The consulting companies are very serious about labor exploitation. They continue to improve with their addiction to Indian labor; however, it’s hard to say that they are “serious” about implementation success. Their primary focus is on billing hours. It is the only real way that people who work in these companies are measured. Their projects and their clients’ success is entirely ancillary to the main goal of pulling out as many billing hours from their clients as possible.

One way to improve SAP implementation’s success ratio is to reduce the number of implementations that large implementation companies control. Another way is to move towards multi-release implementations that allow the company to learn from earlier releases.

Improving SAP Implementations

Another way to improve implementations is to eliminate big bang approaches regarding the classical use of the term.

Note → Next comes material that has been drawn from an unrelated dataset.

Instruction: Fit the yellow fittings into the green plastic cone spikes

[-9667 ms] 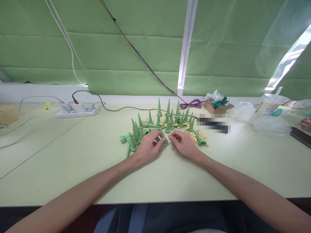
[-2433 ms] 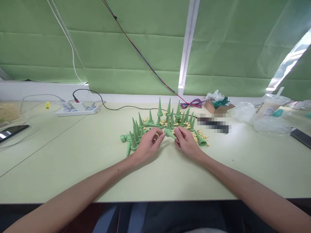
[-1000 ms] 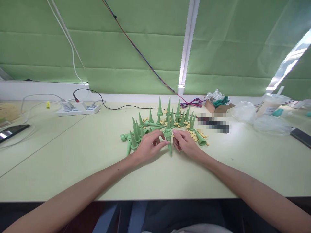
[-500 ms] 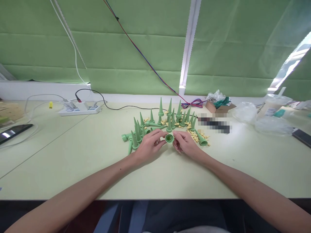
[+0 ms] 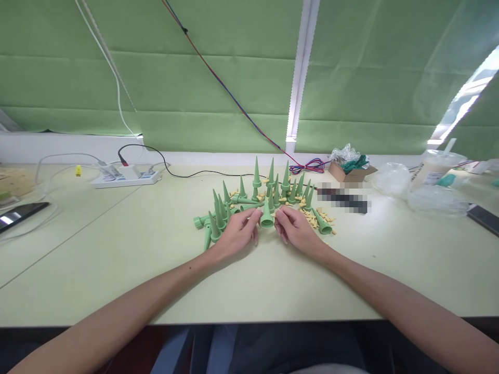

That is, all modules of implementation being implemented at the same time (in order often to reduce interface development), as well as the big bang approaches related to trying to implement all of a module’s scoped functionality in a single release.

A final way, which I have recently come upon, is rather than waiting until all the requirements are gathered and then to begin configuring, to develop straw man, or initial configuration setting combinations that are then socialized with the business.

This is described in this article, where I have a sample spreadsheet that shows a configuration spreadsheet that explains how this concept works.

Conclusion

The current SAP implementation approach does not work very well. This approach is based upon a fundamental misunderstanding and lack of attention to the history of SAP implementation and large and complex systems in general. An intelligent approach is to look at historical experiences across many deployments for complicated software, both SAP and non-SAP projects, in some cases to make adjustments around the common issues that have surfaced in the past.